Let’s face it, all of us have asked ourselves, ‘why do we have to go through all this’?
Why are we thrown into this world, without any of us ever been asked about it, only to end up dead?
Well, I haven’t got an answer to this particular question. Sorry for getting your hopes too high.
But, thanks to a friend of mine, I’ve just found the answer to the next best one.
‘Now, if we’re already here, is there anything that we can do about it?’
The gamut of a potential answer to this question runs from ‘end it this very minute’ to ‘let’s do our best, which ever that might be’.
‘End it this very minute’ has the obvious plus of avoiding any additional suffering to that already experienced – and we pretty much know what we can expect as we’ll be getting older, and the equally obvious minus that no one knows what tomorrow will bring.
Literally.
Who amongst us knew, thirty five years ago, that communism will fall? With a bang!
Who amongst us knew, thirty years ago, that the internet will allow us to exchange ideas so fast, across so much of the world?
Who amongst us knew, five minutes ‘before’, who was the soul-mate each of us have been so happy to share everything with since ‘that happy moment’?
OK, let’s do our best then.
But what is this ‘best’?
How can we define it?!?
To each, their own…
It was exactly here that my friend’s input was invaluable.
“Curiosity is an important source of wisdom, but nowhere near as important as pain.”
The very moment that I was reading this, my fingers started to itch:
“I’m afraid both are ‘equally’ important.
The way I see it, curiosity and pain are, intellectually speaking, very similar to man and woman. You cannot have wisdom without a ‘healthy’ dose of both curiosity and pain, just as you cannot possibly conceive a child without enough of both man and woman.
Furthermore, the kind of wisdom/child you end up with depends heavily on how well both factors manage to cooperate in their ‘discourse’. Not to mention how important is the ‘environment’ where wisdom is ‘attempted’ and ‘child’ is raised.
In this sense, curiosity and pain are just as equal as man and woman are equal.
Or should I say ‘so complementary that neither of them can fulfill their meaning if the other is absent’?”
What about those who cannot/want not to have children? Am I implying they’re wasting their lives?
And what about the few who cannot even comprehend the concept of wisdom? Are they to be ‘set aside’?!?
Basically, these are the only two things over which we have the slightest degree of control.

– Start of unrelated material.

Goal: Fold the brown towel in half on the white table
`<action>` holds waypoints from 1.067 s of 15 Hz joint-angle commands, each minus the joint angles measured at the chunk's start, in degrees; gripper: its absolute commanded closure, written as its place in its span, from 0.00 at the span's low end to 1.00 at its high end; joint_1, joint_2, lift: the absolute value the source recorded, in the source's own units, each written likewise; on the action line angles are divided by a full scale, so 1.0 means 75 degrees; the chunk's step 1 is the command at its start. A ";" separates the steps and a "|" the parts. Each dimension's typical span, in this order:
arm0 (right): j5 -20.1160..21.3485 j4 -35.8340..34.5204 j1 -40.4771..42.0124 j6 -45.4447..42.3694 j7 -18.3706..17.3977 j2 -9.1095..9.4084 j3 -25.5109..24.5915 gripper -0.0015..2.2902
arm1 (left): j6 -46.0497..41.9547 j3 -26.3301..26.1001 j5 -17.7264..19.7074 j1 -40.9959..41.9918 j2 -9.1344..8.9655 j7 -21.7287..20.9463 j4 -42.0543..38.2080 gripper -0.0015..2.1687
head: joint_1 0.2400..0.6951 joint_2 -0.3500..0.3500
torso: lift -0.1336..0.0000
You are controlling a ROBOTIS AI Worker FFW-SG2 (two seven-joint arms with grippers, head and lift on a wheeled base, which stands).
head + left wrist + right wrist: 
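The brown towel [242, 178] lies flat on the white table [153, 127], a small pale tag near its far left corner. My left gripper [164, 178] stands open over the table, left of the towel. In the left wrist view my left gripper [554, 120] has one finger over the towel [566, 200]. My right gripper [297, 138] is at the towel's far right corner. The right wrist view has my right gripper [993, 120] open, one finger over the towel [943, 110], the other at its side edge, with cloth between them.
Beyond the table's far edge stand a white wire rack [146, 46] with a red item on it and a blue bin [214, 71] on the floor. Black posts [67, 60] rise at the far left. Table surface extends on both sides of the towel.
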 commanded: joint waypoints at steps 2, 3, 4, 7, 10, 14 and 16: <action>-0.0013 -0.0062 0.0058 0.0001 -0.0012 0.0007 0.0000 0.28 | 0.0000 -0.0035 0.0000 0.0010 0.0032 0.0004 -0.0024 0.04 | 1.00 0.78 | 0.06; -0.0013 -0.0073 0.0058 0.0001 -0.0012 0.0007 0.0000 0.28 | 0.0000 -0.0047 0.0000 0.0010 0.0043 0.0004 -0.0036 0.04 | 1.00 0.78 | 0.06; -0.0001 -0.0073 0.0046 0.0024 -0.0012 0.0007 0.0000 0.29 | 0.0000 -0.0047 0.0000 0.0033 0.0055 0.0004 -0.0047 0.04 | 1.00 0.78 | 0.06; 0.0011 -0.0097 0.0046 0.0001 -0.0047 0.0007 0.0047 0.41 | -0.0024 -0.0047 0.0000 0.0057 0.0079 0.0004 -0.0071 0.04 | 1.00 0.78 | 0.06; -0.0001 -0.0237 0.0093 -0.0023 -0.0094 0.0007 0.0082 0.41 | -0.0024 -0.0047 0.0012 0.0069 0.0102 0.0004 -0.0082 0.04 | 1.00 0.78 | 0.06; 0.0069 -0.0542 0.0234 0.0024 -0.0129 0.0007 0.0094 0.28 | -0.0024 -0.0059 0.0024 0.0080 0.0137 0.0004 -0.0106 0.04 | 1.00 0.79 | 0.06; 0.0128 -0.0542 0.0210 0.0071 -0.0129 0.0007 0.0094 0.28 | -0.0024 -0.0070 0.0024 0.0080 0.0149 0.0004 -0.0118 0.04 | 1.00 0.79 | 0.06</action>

To give birth – to the next generation of humans, and to learn. To add something to the accrued understanding which is known as ‘culture’.
As more and more of us will learn to encourage ‘curiosity’ – their own as well as that of others?
As more and more of us will train themselves to apply only the least amount of ‘curative pain’ whenever they are in control?
As more and more of us will understand that in so many instances both curiosity and pain are more a matter of chance than of ‘due diligence’, and, as a consequence of their newly found understanding, will be more willing to extend a helping hand to both curious and painful?
Another friend of mine had mentioned a Russian proverb – his translation, I don’t speak the language.
“Do not try “raising/shaping” your kids.
Whatever you do, they’ll still grow to resemble you.Educate/shape yourself.”
This way we’ll contribute both to the future of mankind and to our own.
It’s a lot nicer, and safer too, to live among people who entertain an atmosphere of mutual respect amongst all of them than to attempt to survive in a ‘top dog takes all’ ‘urban jungle’.